Problem
Start at the line in the entries below that contains "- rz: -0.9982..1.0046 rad", stop at the line that contains "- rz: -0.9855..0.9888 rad", and output exactly the lines in that span, both ends included.

Records from a data collection
------------------------------
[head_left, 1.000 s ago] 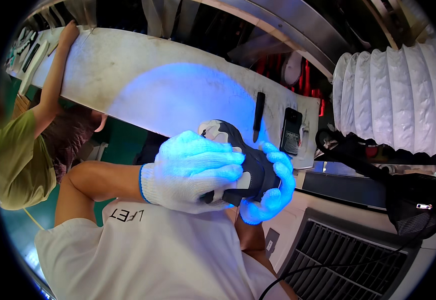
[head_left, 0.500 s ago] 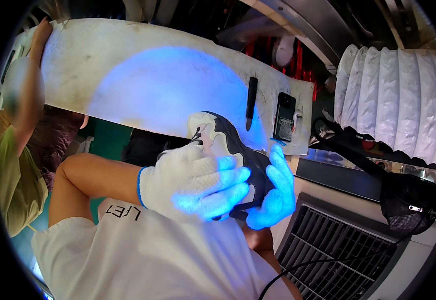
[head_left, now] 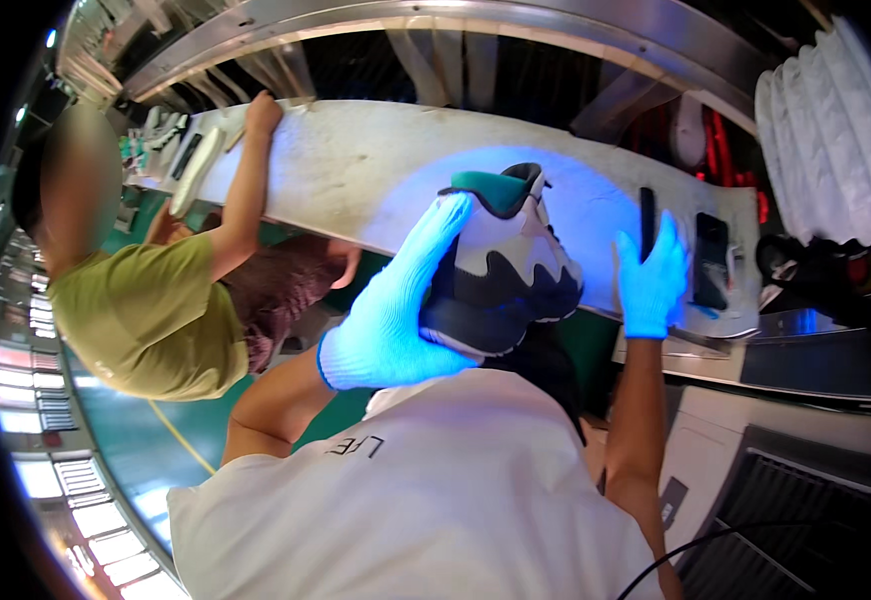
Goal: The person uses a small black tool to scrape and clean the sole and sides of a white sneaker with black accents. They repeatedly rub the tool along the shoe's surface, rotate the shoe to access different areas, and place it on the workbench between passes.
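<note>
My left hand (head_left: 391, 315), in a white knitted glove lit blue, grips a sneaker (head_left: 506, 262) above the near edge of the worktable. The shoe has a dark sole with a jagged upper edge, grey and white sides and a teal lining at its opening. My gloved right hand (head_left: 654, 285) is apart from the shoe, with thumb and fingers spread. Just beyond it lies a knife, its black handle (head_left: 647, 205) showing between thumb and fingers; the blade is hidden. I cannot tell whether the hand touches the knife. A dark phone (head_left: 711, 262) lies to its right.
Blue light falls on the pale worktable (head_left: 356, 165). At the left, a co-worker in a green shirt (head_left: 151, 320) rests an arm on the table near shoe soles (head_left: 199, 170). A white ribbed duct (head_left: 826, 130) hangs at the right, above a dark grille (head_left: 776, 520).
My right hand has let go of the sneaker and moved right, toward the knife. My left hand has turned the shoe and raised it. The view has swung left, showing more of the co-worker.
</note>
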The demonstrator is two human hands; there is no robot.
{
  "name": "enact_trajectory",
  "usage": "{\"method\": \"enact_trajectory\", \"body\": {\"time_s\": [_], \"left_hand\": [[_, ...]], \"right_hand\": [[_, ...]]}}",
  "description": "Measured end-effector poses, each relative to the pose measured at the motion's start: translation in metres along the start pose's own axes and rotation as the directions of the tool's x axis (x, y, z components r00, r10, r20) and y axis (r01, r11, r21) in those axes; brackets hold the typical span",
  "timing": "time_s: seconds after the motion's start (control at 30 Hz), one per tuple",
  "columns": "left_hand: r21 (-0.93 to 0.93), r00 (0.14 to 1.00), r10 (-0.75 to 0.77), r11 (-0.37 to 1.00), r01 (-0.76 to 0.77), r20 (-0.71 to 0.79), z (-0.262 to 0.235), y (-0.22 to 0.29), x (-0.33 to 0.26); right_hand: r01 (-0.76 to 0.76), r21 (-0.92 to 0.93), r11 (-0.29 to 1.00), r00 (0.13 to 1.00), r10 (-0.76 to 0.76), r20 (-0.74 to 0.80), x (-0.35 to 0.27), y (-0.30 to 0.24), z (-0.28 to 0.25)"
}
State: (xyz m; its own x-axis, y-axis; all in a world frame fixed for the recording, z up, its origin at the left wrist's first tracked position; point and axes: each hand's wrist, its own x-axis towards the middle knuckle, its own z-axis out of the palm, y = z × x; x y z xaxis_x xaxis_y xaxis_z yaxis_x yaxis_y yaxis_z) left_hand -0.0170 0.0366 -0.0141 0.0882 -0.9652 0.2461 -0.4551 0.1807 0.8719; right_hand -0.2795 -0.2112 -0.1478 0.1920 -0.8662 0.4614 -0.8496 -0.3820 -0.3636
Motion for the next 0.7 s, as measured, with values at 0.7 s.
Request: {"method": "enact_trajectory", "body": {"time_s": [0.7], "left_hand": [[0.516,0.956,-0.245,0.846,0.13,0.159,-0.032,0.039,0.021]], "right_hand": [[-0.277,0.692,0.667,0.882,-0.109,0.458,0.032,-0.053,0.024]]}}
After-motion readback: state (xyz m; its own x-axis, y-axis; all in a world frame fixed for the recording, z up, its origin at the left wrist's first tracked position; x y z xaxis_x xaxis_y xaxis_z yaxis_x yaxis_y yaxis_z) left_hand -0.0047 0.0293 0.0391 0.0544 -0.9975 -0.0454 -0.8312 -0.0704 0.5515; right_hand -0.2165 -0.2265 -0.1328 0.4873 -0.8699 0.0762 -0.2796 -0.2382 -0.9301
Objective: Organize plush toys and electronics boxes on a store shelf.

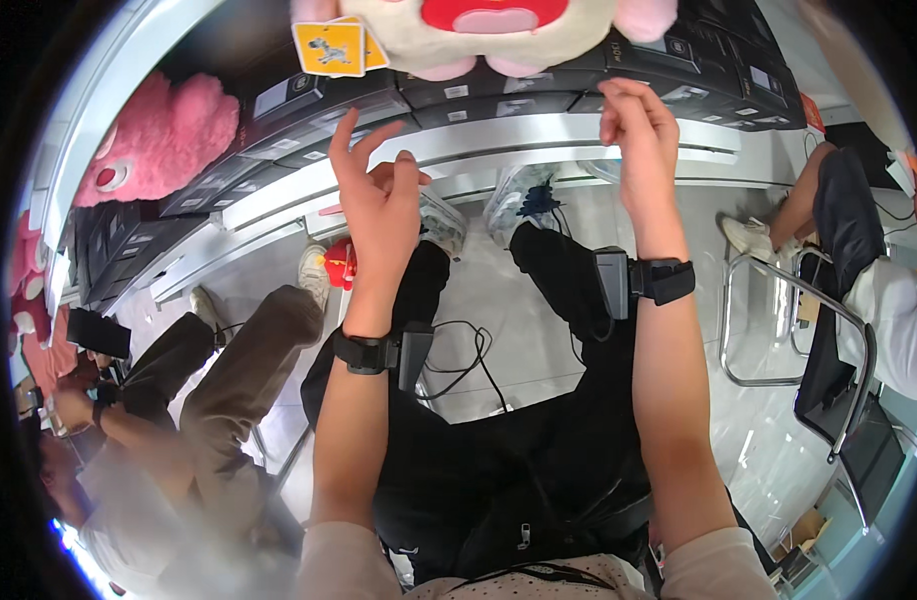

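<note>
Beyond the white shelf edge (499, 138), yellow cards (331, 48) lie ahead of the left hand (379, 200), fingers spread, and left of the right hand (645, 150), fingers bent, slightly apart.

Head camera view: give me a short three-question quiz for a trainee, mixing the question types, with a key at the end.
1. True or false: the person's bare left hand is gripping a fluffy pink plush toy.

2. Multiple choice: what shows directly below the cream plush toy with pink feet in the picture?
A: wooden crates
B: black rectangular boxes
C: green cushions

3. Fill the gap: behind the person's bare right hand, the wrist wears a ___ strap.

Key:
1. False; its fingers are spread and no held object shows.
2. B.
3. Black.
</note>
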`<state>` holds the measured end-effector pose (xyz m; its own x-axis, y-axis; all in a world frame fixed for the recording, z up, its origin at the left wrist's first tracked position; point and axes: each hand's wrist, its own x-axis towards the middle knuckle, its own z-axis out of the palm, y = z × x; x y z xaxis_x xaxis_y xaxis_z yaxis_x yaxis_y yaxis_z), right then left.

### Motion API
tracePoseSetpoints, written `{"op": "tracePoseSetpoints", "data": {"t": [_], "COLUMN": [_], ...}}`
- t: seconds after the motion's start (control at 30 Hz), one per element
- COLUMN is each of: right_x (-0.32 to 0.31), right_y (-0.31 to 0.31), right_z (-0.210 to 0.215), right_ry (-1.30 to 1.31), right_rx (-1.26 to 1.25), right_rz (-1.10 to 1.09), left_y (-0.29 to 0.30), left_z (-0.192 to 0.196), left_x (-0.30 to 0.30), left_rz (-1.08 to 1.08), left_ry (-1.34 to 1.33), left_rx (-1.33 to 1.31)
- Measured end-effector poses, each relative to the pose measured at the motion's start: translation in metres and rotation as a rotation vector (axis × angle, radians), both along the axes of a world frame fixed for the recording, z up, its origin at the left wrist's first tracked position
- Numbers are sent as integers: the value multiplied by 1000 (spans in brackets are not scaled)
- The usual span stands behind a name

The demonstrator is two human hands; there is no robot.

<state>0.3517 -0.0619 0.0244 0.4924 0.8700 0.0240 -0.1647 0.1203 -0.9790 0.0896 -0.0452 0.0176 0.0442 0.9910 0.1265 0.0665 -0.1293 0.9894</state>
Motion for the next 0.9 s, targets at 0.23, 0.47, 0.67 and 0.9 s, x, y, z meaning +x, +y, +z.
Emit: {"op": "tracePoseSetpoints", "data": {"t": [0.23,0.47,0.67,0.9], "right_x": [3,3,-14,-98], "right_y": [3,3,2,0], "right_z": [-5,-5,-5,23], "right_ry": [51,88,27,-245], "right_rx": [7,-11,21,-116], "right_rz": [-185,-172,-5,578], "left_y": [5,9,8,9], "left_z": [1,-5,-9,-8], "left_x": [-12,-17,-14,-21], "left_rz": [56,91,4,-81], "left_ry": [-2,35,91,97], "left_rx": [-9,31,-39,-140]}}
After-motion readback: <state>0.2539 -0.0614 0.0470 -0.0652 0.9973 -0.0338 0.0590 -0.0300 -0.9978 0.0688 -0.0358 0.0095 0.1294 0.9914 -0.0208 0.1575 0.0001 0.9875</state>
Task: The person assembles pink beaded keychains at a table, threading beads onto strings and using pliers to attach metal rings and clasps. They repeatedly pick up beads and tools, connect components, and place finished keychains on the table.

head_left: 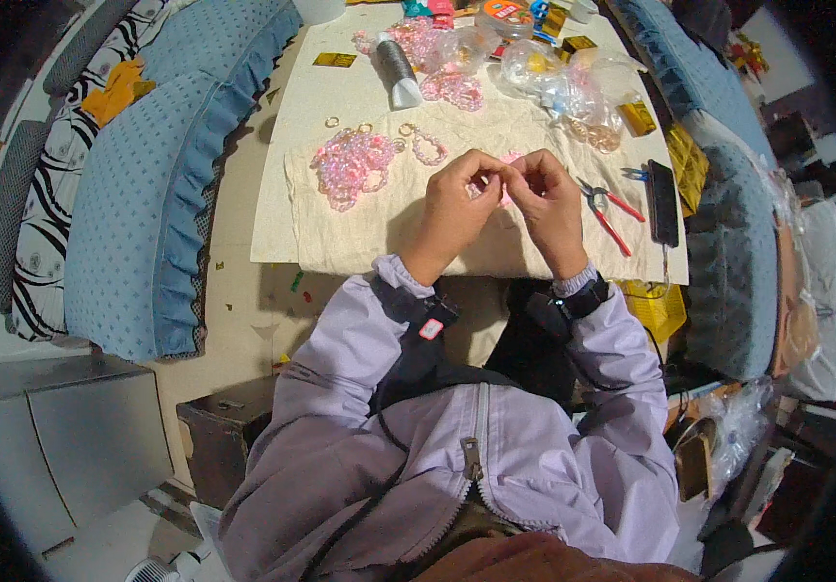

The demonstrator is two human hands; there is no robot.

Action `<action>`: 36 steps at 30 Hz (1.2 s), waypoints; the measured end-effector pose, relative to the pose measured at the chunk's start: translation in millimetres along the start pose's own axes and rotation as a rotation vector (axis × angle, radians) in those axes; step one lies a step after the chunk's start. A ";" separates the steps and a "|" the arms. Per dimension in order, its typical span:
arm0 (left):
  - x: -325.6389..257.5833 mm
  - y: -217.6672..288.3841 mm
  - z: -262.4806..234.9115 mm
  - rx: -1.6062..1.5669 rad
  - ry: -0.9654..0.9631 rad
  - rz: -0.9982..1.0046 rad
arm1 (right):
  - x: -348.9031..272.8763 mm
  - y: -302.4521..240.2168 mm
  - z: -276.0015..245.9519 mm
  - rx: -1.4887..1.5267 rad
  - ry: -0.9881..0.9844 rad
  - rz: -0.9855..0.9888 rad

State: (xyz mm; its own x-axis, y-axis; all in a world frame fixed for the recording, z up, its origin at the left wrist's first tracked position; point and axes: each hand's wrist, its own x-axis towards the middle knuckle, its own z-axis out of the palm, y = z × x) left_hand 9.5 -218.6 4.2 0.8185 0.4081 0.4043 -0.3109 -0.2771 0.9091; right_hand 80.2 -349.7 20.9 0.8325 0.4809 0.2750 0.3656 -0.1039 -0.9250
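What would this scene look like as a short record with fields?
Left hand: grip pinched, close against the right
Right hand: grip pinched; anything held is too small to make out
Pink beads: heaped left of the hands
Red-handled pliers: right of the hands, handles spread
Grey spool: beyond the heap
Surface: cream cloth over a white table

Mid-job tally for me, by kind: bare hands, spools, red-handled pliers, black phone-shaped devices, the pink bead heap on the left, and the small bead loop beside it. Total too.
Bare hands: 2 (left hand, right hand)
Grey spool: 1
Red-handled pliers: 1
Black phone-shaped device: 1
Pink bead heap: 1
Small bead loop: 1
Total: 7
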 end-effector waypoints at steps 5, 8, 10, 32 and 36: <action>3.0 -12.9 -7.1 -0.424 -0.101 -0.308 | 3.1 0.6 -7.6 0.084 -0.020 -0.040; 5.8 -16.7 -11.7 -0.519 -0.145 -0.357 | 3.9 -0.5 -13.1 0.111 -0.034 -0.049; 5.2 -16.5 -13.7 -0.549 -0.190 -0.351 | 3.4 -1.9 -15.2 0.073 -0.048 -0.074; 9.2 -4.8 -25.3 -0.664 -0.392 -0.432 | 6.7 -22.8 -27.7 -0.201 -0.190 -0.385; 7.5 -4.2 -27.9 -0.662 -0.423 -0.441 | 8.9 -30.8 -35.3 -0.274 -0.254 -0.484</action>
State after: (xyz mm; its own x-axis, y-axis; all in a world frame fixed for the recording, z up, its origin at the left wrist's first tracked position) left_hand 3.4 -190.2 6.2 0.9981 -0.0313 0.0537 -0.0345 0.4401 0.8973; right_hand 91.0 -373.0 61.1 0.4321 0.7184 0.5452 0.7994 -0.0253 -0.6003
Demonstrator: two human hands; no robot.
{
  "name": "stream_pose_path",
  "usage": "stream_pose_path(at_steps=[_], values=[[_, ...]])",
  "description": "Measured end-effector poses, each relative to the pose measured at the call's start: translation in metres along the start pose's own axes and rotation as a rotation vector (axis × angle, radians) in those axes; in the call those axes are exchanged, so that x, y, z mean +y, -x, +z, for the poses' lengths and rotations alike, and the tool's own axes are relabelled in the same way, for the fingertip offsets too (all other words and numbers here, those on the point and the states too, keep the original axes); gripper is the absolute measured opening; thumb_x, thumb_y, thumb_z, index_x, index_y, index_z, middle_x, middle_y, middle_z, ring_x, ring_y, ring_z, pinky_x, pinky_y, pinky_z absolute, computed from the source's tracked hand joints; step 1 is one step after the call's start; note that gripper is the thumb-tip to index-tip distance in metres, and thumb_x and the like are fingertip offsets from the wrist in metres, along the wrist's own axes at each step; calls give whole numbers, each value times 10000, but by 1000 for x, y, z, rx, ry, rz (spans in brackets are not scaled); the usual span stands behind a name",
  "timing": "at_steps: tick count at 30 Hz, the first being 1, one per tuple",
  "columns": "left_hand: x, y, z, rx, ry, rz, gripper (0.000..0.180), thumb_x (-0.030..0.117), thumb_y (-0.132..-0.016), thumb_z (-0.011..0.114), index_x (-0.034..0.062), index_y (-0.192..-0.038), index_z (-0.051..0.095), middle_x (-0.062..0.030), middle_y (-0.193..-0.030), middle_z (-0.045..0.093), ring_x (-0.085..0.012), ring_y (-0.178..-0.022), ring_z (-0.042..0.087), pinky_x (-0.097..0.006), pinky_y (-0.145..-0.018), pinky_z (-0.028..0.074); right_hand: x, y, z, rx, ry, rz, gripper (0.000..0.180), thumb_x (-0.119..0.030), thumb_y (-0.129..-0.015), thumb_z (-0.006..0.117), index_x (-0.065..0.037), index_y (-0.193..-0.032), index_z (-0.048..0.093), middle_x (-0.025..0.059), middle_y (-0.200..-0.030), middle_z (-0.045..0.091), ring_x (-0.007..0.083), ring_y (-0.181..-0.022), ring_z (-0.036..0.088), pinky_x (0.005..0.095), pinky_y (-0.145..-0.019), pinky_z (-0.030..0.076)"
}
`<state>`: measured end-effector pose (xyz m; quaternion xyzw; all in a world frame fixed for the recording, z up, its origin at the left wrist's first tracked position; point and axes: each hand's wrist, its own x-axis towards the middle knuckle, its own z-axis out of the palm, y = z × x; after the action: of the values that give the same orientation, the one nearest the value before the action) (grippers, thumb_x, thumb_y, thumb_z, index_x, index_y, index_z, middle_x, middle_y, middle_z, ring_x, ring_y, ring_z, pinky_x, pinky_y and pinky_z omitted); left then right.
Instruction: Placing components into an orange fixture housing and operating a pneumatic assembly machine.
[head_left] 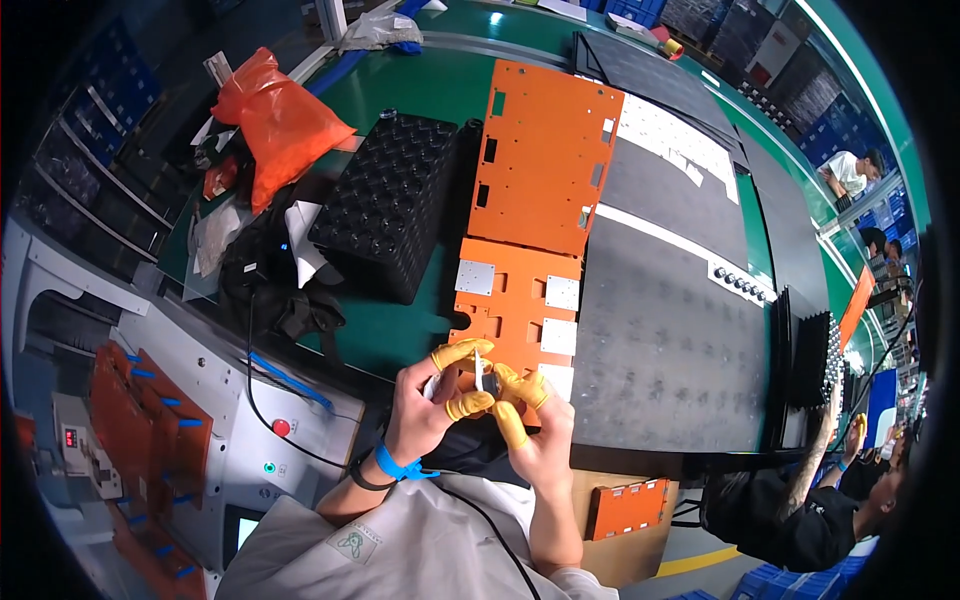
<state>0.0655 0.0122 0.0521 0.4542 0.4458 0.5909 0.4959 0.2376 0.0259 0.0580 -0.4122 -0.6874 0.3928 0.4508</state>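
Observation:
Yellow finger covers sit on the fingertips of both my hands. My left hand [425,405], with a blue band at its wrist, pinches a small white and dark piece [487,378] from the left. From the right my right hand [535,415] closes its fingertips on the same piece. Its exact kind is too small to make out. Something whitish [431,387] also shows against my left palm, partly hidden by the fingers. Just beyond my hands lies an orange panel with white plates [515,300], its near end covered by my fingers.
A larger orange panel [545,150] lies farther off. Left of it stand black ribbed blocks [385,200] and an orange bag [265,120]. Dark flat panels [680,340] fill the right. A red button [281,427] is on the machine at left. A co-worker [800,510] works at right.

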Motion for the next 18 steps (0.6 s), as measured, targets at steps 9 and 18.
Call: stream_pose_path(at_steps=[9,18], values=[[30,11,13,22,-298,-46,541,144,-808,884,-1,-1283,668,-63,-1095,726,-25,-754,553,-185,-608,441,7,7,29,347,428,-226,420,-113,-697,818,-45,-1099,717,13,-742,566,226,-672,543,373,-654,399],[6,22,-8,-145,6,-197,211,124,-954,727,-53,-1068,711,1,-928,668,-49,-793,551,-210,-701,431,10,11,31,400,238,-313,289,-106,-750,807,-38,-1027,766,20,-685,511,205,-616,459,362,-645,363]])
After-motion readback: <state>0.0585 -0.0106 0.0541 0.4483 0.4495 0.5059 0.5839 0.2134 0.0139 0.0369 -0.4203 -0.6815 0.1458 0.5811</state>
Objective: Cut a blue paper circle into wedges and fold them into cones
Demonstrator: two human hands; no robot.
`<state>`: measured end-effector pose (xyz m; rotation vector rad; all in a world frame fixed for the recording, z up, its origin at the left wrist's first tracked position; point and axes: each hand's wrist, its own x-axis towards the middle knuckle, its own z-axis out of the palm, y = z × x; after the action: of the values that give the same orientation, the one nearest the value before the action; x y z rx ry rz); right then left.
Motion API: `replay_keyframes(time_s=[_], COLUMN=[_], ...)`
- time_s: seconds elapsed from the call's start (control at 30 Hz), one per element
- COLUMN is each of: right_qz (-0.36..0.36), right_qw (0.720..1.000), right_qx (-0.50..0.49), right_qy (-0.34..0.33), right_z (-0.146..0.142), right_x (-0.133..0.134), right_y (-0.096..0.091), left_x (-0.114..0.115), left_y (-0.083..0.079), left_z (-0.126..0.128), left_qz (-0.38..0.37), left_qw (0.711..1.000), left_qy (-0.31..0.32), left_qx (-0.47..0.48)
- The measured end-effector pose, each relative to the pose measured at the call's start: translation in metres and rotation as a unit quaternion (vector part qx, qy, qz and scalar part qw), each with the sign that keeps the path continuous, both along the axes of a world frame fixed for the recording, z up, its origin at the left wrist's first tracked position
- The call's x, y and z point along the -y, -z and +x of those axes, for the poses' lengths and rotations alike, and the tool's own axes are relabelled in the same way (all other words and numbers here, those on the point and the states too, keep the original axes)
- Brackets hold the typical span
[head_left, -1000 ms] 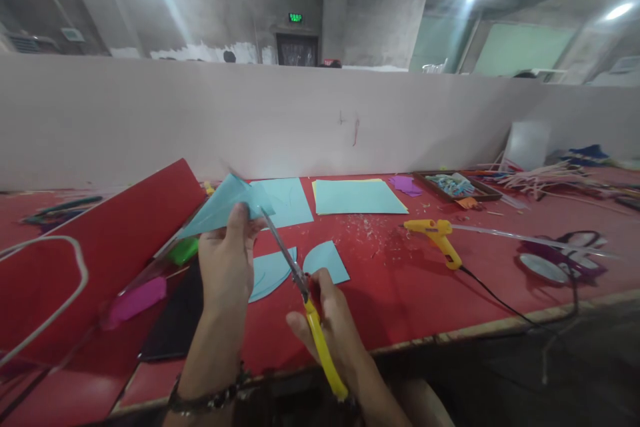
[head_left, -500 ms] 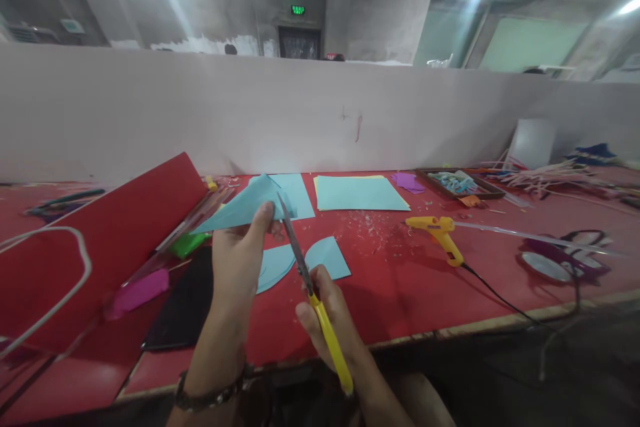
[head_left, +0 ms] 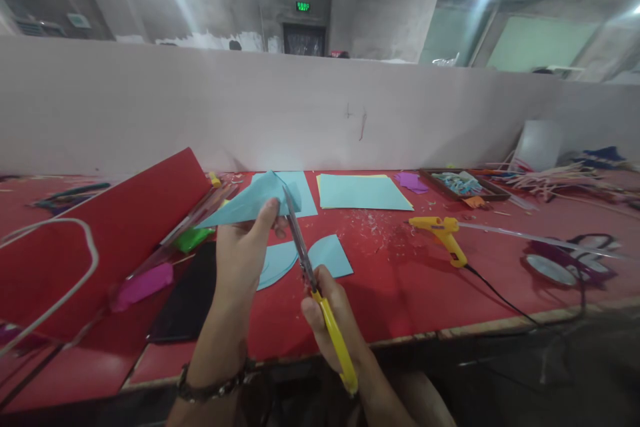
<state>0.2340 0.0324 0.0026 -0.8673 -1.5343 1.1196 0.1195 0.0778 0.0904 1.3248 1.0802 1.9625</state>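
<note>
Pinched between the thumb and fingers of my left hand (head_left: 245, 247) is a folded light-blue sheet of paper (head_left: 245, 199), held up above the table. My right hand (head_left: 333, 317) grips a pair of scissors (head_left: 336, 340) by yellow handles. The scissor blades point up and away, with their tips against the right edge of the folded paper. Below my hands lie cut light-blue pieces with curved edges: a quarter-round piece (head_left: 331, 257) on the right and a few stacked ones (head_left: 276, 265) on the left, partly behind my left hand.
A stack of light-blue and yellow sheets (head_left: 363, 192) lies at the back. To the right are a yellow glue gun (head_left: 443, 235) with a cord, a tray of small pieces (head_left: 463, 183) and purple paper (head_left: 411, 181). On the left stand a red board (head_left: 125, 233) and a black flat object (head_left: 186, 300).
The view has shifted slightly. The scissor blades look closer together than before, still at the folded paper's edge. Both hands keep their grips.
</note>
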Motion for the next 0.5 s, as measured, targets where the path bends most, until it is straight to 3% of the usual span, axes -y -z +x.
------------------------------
Answer to the problem
  - rz: -0.9982..1.0046 rad
arm1 (right):
  - x: -348.9031..272.8763 mm
  - y: -302.4521..240.2168 mm
  - z: -276.0015..245.9519 mm
  - rx: -1.4887..1.5267 rad
  - ry: -0.9881..0.9844 rad
  - rz: -0.9855..0.9888 rad

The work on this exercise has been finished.